* **Action item**
Read through the material below and copy each line in which the word "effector" occurs.

━━━━━━━━━━━━━━━━━━━━━━━━━━━━━━

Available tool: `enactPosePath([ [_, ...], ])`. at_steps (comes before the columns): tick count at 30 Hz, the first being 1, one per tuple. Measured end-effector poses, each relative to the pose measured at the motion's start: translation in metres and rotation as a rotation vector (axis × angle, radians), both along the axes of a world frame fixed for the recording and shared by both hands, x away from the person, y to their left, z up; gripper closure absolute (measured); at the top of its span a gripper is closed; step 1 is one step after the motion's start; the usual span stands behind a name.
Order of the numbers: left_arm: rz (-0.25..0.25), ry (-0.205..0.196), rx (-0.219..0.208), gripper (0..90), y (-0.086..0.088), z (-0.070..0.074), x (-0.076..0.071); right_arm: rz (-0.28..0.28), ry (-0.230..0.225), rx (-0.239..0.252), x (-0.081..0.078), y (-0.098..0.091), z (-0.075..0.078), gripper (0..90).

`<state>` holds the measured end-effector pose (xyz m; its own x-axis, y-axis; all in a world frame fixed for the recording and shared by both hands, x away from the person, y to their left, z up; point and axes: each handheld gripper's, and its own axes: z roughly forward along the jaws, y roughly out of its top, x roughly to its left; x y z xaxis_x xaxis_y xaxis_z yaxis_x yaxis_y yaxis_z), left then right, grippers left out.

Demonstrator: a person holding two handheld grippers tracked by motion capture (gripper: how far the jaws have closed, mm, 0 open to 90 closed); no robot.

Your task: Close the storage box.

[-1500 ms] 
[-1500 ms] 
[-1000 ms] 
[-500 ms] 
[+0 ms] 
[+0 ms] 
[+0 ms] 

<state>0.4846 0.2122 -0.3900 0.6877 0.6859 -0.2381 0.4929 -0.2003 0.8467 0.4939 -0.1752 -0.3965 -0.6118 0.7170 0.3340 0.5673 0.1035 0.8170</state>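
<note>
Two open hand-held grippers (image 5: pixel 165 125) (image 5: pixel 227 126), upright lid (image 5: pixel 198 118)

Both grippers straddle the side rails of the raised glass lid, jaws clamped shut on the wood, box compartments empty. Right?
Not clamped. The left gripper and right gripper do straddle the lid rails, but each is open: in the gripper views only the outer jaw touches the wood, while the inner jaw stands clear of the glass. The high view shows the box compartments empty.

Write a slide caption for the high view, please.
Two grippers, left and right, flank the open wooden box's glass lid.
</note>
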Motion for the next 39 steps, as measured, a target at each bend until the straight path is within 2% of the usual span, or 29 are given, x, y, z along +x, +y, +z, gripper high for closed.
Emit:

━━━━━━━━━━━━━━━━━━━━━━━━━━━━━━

* **Solution for this task**
Available tool: `enactPosePath([ [_, ...], ])`. at_steps (comes before the columns): tick count at 30 Hz, the first being 1, one per tuple. Measured end-effector poses, each relative to the pose measured at the motion's start: translation in metres and rotation as a rotation vector (axis × angle, radians), both along the axes of a world frame fixed for the recording and shared by both hands, x away from the person, y to their left, z up; gripper closure absolute (measured); at the top of its span a gripper is closed; step 1 is one step after the motion's start; the usual span stands behind a name.
`<state>` holds the measured end-effector pose (xyz m; its own x-axis, y-axis; all in a world frame fixed for the recording and shared by both hands, x away from the person, y to their left, z up; point and axes: each handheld gripper's, and its own axes: z roughly forward along the jaws, y roughly out of its top, x roughly to its left; x y z xaxis_x xaxis_y xaxis_z yaxis_x yaxis_y yaxis_z), left then right, grippers left out.

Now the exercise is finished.